Her films include: Misa Colombiana, about organizing in
a shantytown in Medellin, Colombia; I Don't Have to Hide,
a portrait of women struggling with eating disorders; and Thanksgiving
Day, an autobiographical film about her extended family.
DANA
FRANK is Professor
of American Studies at UC Santa Cruz. She is the author of Three
Strikes with Howard Zinn and Robin D. G. Kelley, Buy American:
The Untold Story of Economic Nationalism, and Purchasing Power.
She is a member of AFT Local 2199, the National Writers Union, and
the UCSC Faculty Association, and has long been active in labor
solidarity work.
CECILIA
SAINZ is a journalist
by training, and her work over the last few years has focused on
the recovered factory movement and other responses to the financial
crisis of 2001. She was a lead field analyst for The Take with
Avi Lewis and Naomi Klein. She has visited dozens of recovered,
cooperative factories, interviewed countless workers, and fought
for the success of the workers in efforts ranging from analyzing
business plans to making Molotov cocktails. She is currently a member
of The Working World which seeks to sustain the cooperative movement
in Argentina. Ceclia is very familiar both with the world abroad
and the very local struggles in Buenos Aires, and her keen perceptions
provide fascinating insight into the life and struggle of workers
in Argentina.
ERNESTO
"LALO" PARET grew up in one of most infamous
slums outside of Buenos Aires. Following the example of his mother,
Lalo soon became a local leader, helping not only to fight for the
rights of his community but also to organize its members into practical
economic groups. After the financial crisis of 2001, Lalo became
a key member of the Movement of Recovered Factories and was the
organizer of countless factory take-overs and their subsequent transformation
into successful businesses. Lalo quickly became a trusted source
for The Take, and he can be seen on film organizing the
Forja factory with the words "Occupy, resist, and produce."

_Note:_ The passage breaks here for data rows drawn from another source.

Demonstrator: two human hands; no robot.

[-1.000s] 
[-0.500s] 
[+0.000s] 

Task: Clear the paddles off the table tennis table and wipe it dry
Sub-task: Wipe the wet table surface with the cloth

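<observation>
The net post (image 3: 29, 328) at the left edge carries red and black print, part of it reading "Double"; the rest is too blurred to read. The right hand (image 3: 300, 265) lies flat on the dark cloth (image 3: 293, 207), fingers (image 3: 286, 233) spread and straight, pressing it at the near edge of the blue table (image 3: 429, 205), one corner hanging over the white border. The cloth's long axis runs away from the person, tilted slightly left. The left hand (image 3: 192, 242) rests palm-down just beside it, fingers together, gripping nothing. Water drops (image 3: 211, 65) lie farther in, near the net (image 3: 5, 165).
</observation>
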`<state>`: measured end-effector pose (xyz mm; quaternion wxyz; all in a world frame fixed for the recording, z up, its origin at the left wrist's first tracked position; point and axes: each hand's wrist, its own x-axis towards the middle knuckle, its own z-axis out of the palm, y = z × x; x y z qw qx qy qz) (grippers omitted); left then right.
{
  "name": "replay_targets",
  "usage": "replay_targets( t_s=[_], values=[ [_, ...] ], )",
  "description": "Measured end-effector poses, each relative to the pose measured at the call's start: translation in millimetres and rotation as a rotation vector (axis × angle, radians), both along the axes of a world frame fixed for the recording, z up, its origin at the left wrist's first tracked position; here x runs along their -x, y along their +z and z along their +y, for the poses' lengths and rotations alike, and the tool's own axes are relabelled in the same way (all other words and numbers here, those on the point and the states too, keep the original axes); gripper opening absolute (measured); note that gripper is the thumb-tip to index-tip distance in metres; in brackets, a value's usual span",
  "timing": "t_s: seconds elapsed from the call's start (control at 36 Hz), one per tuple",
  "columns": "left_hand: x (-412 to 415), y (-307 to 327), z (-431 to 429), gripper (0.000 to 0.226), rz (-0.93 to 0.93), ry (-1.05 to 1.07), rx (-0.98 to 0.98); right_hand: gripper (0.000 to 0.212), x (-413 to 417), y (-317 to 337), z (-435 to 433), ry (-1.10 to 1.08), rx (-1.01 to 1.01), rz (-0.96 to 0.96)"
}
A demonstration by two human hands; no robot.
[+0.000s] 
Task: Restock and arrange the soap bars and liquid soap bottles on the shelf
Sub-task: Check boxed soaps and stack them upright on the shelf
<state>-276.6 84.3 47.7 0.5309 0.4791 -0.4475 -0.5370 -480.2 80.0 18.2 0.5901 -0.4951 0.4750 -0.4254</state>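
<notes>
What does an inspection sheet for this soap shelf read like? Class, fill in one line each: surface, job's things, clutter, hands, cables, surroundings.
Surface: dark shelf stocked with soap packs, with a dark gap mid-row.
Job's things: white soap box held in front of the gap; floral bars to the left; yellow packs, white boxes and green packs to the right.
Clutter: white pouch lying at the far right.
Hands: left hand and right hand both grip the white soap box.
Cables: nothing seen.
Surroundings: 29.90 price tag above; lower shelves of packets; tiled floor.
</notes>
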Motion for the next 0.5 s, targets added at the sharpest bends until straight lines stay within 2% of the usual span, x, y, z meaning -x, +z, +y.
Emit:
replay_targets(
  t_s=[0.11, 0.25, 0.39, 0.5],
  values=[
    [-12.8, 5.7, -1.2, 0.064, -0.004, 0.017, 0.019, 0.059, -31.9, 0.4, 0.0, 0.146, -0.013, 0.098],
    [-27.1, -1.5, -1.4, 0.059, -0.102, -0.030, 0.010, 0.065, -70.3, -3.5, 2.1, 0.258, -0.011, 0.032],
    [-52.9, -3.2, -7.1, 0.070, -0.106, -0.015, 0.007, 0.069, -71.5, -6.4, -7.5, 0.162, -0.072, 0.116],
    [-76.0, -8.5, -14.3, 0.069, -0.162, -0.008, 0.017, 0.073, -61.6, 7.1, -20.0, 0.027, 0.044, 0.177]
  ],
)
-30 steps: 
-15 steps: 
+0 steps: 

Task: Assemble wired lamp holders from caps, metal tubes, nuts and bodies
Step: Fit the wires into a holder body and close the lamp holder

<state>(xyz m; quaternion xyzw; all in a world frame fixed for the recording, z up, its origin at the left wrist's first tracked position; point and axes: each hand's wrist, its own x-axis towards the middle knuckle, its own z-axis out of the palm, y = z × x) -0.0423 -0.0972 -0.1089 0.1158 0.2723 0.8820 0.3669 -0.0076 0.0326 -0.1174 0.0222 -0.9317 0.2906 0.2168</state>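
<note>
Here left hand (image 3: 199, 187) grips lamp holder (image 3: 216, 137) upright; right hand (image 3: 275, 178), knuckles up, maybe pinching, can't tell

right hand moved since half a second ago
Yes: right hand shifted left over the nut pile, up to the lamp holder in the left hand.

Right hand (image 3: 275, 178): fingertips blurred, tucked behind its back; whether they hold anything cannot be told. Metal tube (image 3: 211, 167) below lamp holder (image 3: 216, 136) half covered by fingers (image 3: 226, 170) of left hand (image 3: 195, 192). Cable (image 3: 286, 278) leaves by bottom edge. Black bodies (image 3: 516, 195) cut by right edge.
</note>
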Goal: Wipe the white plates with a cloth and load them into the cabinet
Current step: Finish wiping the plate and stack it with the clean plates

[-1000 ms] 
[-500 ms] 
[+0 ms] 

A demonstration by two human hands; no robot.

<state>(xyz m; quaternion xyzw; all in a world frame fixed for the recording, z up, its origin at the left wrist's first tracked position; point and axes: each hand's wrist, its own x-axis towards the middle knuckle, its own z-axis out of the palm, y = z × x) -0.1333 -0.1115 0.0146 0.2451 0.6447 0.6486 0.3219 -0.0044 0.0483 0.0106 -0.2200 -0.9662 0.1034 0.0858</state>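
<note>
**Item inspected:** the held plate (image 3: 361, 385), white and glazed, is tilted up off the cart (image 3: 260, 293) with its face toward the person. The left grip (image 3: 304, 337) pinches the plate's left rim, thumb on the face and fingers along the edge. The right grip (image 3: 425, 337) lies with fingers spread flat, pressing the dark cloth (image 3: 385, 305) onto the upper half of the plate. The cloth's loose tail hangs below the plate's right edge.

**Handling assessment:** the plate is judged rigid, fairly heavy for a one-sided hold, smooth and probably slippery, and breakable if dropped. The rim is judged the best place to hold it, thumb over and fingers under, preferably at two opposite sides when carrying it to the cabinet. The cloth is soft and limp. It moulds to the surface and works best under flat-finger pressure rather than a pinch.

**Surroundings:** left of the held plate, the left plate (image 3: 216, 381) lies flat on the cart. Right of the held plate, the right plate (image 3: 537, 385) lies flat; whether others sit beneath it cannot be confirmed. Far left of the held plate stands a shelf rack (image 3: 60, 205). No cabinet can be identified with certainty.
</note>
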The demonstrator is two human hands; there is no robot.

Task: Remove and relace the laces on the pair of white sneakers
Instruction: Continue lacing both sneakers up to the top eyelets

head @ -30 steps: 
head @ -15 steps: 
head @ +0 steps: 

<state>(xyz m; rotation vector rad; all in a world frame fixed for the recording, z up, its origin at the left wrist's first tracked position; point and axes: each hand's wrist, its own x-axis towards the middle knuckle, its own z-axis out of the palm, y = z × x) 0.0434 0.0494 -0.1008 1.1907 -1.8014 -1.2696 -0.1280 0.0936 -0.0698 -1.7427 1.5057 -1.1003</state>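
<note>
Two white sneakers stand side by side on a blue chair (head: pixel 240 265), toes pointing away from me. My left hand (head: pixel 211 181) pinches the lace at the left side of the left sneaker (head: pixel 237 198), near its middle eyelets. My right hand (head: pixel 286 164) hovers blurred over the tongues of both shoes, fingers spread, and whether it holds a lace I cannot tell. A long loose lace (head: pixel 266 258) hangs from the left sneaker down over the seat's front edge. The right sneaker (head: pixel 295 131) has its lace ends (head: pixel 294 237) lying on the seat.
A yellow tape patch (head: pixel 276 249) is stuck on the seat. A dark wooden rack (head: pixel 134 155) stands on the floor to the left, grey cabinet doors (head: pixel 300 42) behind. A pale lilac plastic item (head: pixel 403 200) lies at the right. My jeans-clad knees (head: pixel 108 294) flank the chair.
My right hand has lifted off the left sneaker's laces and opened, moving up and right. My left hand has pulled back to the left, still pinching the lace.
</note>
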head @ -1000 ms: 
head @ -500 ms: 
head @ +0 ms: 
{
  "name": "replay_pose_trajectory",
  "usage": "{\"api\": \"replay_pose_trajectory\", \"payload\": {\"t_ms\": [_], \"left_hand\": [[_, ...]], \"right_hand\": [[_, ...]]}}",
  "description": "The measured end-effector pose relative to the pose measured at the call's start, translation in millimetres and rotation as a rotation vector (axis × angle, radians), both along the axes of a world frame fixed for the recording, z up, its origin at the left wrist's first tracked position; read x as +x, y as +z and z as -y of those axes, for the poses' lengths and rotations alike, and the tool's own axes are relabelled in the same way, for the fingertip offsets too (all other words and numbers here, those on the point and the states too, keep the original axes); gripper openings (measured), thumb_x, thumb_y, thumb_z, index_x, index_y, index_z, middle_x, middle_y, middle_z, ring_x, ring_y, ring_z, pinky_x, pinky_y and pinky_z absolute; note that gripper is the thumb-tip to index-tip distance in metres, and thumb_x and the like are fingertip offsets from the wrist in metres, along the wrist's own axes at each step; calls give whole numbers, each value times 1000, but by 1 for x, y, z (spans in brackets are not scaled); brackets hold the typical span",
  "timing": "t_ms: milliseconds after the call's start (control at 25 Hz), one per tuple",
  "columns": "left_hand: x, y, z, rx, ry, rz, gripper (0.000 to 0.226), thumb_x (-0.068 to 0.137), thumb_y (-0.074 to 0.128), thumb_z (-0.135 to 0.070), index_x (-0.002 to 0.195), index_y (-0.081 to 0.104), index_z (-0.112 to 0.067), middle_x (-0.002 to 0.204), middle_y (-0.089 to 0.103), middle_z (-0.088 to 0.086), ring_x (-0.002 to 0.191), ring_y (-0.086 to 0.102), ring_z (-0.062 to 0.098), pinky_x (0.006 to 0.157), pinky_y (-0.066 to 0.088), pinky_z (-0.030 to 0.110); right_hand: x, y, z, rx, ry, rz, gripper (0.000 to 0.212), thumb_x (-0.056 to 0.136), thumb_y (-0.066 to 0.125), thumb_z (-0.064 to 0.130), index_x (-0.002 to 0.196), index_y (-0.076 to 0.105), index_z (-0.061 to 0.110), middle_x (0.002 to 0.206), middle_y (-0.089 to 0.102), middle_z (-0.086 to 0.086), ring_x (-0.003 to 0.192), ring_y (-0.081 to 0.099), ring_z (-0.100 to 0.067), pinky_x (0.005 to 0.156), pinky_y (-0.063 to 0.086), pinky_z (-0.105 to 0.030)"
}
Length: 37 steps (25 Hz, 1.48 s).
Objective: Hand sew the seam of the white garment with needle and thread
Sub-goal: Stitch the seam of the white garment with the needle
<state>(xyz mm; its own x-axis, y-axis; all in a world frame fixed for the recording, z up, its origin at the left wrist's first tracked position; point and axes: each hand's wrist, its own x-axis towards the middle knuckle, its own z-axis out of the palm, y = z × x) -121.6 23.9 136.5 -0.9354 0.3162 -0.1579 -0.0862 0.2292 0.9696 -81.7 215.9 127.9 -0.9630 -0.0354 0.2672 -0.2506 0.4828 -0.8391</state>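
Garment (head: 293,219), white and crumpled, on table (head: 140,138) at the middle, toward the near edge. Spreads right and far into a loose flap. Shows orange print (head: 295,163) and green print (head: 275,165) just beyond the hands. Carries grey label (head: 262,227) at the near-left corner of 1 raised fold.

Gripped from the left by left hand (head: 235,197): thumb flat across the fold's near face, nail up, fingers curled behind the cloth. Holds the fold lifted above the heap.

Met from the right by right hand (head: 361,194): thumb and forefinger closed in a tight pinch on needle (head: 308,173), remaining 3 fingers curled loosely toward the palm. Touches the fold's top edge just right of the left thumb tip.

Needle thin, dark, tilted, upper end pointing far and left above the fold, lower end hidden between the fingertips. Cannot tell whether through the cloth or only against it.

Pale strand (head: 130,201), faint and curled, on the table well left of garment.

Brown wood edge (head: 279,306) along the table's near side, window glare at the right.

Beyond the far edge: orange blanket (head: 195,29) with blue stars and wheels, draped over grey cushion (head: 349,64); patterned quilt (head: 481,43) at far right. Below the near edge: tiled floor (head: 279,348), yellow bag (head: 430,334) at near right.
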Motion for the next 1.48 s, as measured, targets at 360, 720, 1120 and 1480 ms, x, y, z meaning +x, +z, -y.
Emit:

He is currently a member of The Working World which seeks to sustain
the cooperative movement in Argentina.
KAZUMI
TORII is an artist and
a videographer who edits and directs labor TV productions. She is
presently working on the documentary "Rebuilding San Francsico"
the story of the workers who rebuilt San Francisco after the 1906
earthquake.
STEVE
ZELTZER has been producing
labor videos since 1983 including a long running labor TV show called
"Labor On the Job". He is a founder of LaborNet
and Labortech. He also
helps curate the International Working Class Film and Video Festival
which is held during July in San Francsico LaborFest.
He was also in Argentina last year and helped support the first
Latin American Working Class Film and Video Festival.